* [Task] Locate the line that contains "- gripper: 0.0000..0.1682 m" in the entries below, then repeat it and every following line through the line that contains "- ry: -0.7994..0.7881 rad", exactly, and no others.

Segment Start: Exercise data

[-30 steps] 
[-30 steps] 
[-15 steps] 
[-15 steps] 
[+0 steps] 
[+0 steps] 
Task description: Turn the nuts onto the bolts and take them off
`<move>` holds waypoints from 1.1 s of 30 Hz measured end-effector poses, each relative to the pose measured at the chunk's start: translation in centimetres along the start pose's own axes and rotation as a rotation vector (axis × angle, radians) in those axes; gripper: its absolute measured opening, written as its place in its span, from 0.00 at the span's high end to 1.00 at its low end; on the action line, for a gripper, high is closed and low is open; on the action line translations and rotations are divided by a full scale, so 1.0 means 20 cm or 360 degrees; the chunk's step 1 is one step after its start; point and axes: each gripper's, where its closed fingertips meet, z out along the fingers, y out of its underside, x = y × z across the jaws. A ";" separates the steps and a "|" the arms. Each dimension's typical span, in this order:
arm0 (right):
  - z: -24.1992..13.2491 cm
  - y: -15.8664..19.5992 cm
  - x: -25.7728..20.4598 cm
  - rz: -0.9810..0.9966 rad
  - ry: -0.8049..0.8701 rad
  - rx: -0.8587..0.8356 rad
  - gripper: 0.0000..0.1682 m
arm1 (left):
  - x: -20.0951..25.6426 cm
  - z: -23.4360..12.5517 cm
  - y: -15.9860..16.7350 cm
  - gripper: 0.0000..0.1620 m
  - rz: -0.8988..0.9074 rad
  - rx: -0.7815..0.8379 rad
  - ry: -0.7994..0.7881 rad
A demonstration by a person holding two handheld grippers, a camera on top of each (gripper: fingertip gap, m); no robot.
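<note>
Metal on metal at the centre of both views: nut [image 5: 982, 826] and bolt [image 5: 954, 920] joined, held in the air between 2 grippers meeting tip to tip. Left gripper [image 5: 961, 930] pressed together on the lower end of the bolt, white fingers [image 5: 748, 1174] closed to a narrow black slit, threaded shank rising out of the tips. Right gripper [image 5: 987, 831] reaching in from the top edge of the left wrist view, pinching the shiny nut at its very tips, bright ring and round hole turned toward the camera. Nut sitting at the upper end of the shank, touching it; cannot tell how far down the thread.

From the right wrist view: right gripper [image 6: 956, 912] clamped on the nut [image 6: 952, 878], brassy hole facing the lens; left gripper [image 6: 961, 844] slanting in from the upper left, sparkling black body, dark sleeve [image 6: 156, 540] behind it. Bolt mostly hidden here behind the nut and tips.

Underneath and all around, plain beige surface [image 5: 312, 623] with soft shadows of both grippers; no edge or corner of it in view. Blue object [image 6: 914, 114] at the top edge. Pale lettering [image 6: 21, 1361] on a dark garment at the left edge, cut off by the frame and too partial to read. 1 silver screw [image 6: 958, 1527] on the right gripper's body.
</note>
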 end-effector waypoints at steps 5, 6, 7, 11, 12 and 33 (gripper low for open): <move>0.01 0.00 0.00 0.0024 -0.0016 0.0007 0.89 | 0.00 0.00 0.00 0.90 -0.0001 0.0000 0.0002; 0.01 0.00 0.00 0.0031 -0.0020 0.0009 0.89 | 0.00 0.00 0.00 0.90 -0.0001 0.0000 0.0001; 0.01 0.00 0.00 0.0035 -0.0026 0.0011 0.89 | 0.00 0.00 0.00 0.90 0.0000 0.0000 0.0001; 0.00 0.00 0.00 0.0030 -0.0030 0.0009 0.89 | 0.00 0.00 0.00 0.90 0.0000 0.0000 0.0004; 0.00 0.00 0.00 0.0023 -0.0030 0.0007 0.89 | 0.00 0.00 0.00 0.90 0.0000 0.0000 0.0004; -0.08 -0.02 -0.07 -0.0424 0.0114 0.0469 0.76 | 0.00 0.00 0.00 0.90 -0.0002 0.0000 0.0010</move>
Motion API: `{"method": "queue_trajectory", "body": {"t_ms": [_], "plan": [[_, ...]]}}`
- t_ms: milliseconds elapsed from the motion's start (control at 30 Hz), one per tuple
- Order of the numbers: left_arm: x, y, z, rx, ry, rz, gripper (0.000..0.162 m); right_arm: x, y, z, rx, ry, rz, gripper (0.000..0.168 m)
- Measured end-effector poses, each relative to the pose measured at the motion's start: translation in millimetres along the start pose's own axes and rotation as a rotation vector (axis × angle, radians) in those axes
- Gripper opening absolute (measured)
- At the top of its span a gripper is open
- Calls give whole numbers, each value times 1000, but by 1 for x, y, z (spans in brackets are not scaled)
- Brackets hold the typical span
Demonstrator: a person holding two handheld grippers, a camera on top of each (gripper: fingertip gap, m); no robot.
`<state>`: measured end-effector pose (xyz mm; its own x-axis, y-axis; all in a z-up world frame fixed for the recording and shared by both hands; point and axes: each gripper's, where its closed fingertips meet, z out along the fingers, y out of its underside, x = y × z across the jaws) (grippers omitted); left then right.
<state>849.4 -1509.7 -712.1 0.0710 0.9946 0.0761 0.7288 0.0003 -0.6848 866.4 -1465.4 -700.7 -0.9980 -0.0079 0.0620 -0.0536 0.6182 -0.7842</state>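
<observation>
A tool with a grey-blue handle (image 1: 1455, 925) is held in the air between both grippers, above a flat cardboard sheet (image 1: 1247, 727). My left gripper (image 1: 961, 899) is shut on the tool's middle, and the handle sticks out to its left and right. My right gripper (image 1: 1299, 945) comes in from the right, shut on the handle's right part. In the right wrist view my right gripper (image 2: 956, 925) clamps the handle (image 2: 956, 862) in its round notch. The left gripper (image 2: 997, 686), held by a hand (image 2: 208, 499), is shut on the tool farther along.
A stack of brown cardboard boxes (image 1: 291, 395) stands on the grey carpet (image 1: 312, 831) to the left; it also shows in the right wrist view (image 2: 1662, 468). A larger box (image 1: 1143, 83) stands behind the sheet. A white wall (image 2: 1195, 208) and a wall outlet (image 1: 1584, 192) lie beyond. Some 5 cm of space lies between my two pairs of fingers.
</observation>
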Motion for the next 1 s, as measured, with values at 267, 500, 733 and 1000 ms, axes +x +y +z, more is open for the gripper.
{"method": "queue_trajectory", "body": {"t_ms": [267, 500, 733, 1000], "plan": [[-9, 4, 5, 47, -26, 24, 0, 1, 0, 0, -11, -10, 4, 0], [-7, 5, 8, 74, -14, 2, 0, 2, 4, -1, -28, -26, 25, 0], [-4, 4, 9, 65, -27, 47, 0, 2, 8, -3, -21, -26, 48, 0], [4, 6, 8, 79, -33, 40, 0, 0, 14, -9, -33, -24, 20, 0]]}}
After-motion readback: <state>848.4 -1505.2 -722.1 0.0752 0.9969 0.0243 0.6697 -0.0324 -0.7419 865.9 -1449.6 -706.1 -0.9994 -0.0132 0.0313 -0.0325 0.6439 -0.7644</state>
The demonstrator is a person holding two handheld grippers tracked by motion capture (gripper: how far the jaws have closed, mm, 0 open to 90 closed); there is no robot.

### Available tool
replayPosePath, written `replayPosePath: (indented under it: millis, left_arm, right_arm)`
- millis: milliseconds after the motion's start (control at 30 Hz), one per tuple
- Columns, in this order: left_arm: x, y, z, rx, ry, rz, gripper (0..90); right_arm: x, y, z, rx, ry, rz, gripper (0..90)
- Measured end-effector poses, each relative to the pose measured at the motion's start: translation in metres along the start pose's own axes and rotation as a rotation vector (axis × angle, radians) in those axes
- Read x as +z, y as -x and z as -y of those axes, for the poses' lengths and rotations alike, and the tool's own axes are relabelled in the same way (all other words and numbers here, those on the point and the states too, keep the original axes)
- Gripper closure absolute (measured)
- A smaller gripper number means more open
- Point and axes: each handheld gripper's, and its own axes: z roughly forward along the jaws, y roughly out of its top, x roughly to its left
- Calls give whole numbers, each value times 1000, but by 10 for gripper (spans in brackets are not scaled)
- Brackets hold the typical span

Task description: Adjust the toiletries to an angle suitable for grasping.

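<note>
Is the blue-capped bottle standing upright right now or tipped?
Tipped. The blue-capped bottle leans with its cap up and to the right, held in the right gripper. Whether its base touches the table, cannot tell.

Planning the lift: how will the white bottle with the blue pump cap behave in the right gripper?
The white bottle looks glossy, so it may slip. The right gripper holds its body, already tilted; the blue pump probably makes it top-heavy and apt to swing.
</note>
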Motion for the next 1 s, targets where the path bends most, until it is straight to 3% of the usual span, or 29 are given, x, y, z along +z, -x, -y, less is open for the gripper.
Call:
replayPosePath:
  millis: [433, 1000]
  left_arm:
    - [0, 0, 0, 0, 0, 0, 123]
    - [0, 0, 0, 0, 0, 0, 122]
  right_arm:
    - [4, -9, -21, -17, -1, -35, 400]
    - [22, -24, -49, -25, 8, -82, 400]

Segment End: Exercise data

* [Response area]
  - gripper: 0.0000..0.1682 m
arm1 (left):
  - x: -20.0951..25.6426 cm
  - z: -23.4360..12.5517 cm
  - y: -15.9860..16.7350 cm
  - gripper: 0.0000..0.1620 m
  - rz: -0.8988..0.9074 rad
  - rx: -0.7815..0.8379 rad
  - ry: -0.7994..0.7881 rad

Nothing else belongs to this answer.